▶ _Directions for this task_
What is the number of lines in the entries that contain "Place"? Reply with that number only.

▶ _Extracted information_

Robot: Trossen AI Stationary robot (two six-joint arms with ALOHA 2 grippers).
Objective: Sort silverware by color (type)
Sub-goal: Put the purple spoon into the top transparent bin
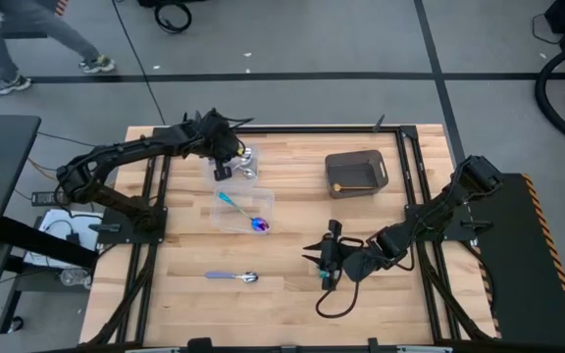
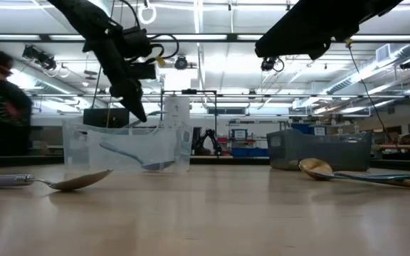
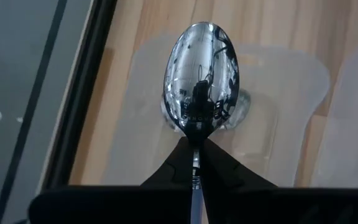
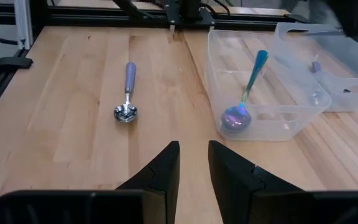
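Note:
My left gripper (image 1: 226,162) is shut on a silver-headed spoon (image 3: 201,74) above a clear tub (image 1: 246,160) at the table's far left; it also shows in the low view (image 2: 135,107). A teal-handled spoon with a purple head (image 1: 246,213) lies in a second clear tub (image 1: 222,218), its head on the tub's floor. A lavender-handled spoon (image 1: 231,277) lies flat on the table near the front; it also shows in the right wrist view (image 4: 128,90). My right gripper (image 1: 314,258) is open and empty at mid-table, pointing toward the table's left. My left gripper pinches the spoon's neck (image 3: 195,149), just behind the bowl, between its two fingers. The fingers slant down from above. The bowl sticks out past the fingertips, lifted clear above the clear tub (image 3: 278,93); the handle is hidden by the gripper.
A dark grey bin (image 1: 356,172) stands at the far right of centre, something gold inside it. In the low view a gold spoon head (image 2: 315,168) lies on the table at the right. Bare wood lies between my right gripper and the lavender spoon. A person walks beyond the table.

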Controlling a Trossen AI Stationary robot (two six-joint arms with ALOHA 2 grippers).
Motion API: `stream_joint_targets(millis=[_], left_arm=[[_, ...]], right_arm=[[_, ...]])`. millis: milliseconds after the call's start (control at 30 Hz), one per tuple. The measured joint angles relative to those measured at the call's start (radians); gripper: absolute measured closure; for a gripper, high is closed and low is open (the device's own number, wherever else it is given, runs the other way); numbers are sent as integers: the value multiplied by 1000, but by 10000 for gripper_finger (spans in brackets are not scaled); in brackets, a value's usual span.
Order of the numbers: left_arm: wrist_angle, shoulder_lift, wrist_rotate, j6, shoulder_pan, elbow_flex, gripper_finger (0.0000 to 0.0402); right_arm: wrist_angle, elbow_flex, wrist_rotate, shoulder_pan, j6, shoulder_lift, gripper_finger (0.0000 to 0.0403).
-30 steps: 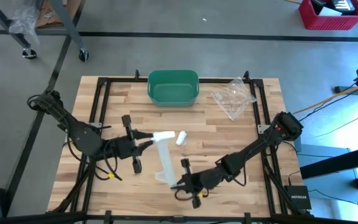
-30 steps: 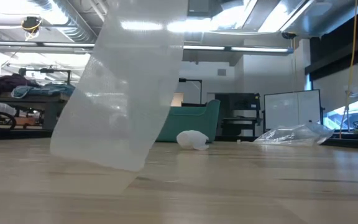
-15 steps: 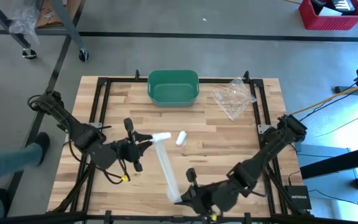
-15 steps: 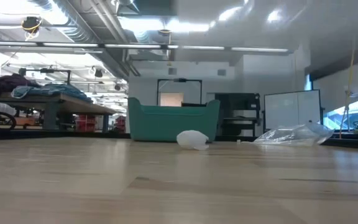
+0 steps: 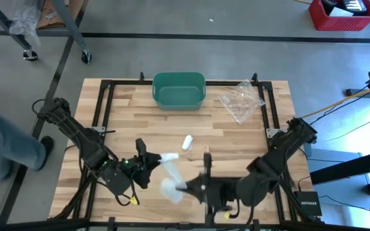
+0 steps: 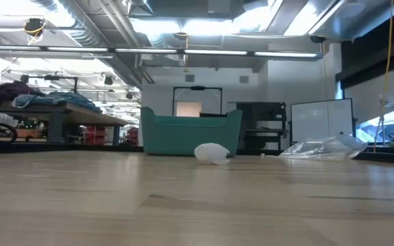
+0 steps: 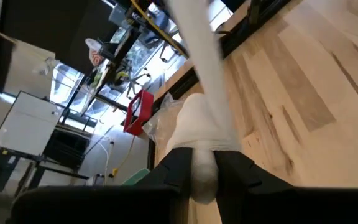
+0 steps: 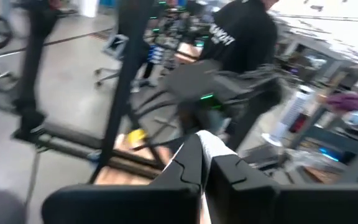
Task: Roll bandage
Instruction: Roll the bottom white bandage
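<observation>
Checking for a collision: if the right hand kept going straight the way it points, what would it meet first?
Probably the left hand: the right hand, shut on the bandage, faces it across the strip. Depth is uncertain.

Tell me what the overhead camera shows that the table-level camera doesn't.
Only the high view shows both arms, the left gripper and right gripper each shut on an end of the bandage, lifted near the table's front edge, and a person's leg passing the table. Only the low view shows the room behind, with ceiling lights. Both share the green bin, the small white roll, the clear plastic bag and the wooden table.
</observation>
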Motion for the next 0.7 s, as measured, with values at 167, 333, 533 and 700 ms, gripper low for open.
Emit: stream_joint_targets(millis=[167, 333, 533, 700], left_arm=[[1, 8, 19, -8, -17, 0, 361], [-28, 8, 57, -40, -22, 0, 361], [-11, 25, 95, -32, -26, 0, 361], [-6, 25, 123, -38, -28, 1, 361]], right_arm=[[-61, 116, 48, -63, -3, 0, 396], [-207, 235, 47, -152, 10, 0, 396], [-282, 302, -18, -302, 93, 0, 396], [-345, 297, -123, -442, 239, 2, 395]])
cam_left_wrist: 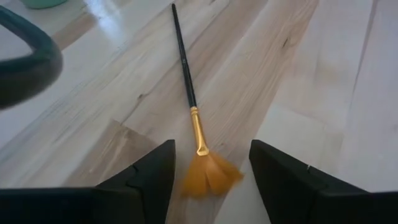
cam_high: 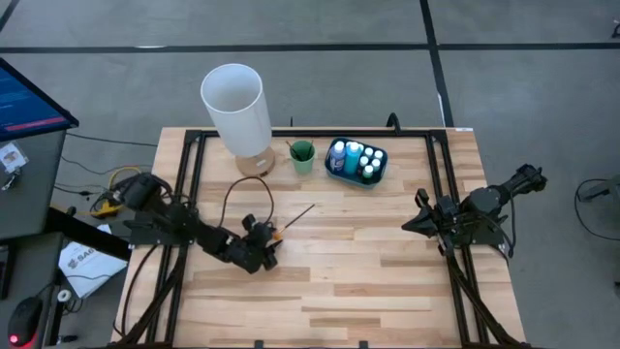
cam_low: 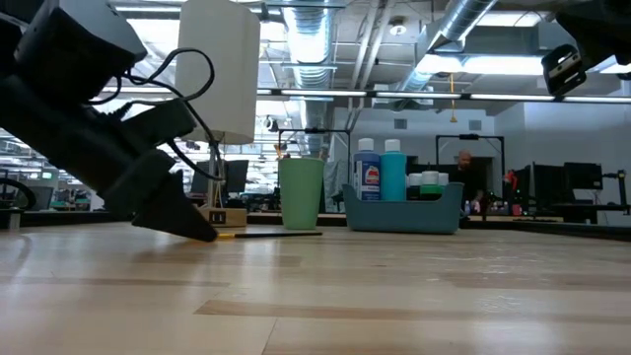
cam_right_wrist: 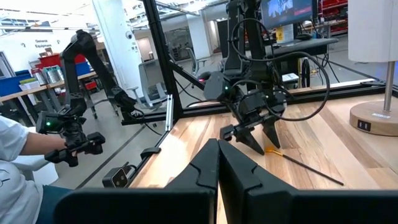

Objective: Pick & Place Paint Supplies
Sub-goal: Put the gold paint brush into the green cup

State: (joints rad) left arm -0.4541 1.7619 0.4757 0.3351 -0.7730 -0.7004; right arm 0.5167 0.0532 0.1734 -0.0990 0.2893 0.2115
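Note:
A thin dark brush (cam_left_wrist: 185, 74) with a gold ferrule and orange fan bristles (cam_left_wrist: 208, 175) lies flat on the wooden table (cam_high: 368, 281), also in the high view (cam_high: 300, 213). My left gripper (cam_left_wrist: 211, 152) is open and low over the table. Its two fingers stand on either side of the bristle end without touching it. From the side its fingertips (cam_low: 202, 233) slant down close to the table. White-capped bottles (cam_high: 356, 155) stand in a blue tray (cam_high: 334, 171) at the far side. My right gripper (cam_high: 412, 223) waits shut at the table's right.
A green cup (cam_high: 302, 155) with a brush in it stands left of the tray. A tall white lamp (cam_high: 235, 105) on a round wooden base stands at the far left, its cable looping over the table near my left arm. A black frame runs along the table's edges.

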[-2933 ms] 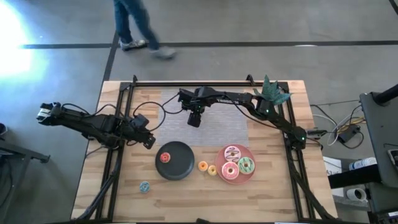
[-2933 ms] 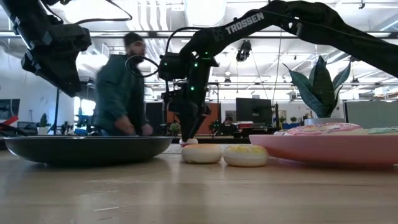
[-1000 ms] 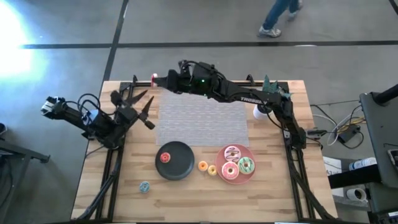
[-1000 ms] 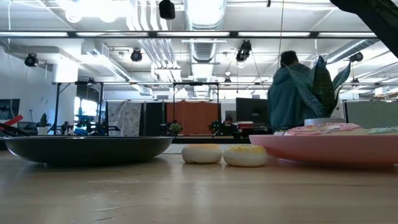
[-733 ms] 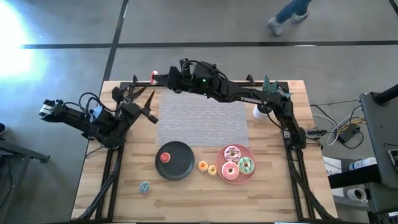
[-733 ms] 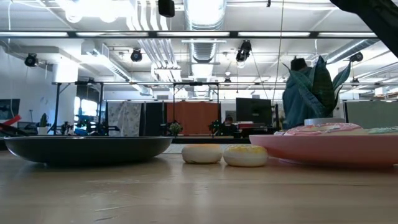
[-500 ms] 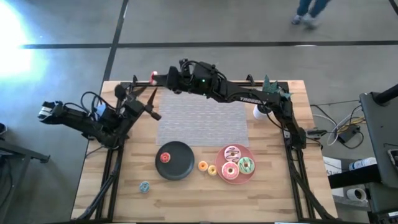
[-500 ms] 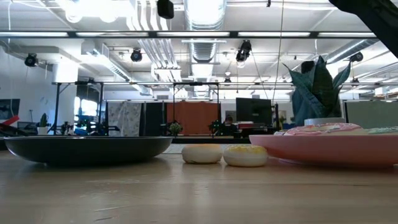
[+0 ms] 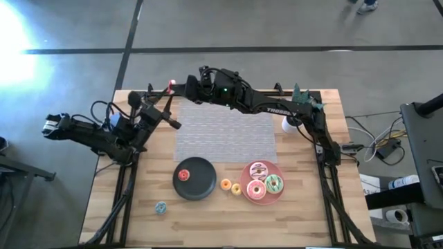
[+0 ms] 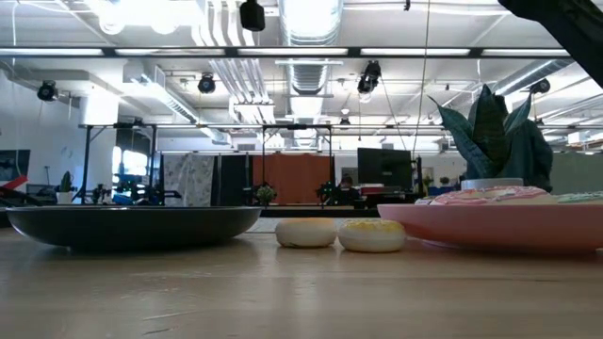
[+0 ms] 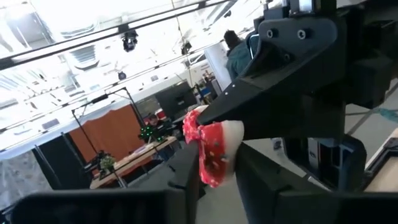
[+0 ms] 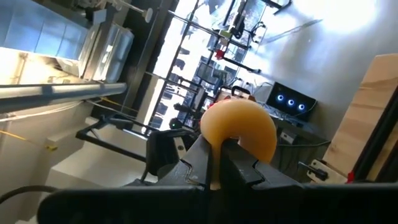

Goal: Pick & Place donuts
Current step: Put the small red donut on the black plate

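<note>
1. Your right claw pinches a red-and-white donut above the bench's far left corner.
2. Your left claw is spread just beside that donut, pointing at it; you cannot tell whether its fingers touch it.
3. A red donut lies on the black plate.
4. Orange and yellow donuts sit between the plates.
5. Three frosted donuts fill the pink plate.
6. The teal donut lies near the bench's front edge.

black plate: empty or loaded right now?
Loaded: in the high view one red donut lies on the black plate, nothing else. The low view shows only its rim.
</note>
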You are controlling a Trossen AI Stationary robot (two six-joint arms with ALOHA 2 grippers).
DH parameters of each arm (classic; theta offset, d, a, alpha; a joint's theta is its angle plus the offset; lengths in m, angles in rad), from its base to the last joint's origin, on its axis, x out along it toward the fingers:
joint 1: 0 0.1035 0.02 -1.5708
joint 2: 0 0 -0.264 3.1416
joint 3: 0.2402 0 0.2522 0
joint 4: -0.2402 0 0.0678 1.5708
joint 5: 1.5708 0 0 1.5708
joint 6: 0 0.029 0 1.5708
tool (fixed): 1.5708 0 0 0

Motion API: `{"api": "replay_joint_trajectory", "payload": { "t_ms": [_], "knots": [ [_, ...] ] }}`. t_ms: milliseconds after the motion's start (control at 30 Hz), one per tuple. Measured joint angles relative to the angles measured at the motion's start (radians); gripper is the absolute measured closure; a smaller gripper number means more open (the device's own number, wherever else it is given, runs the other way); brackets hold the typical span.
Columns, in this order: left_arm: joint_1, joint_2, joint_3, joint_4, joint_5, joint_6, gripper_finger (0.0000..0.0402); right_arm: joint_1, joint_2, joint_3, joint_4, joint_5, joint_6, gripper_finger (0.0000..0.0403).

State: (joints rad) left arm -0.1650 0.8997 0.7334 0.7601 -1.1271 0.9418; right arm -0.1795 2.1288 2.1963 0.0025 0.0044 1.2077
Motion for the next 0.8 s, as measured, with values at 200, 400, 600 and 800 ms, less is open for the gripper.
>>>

▶ _Output of the exercise_
2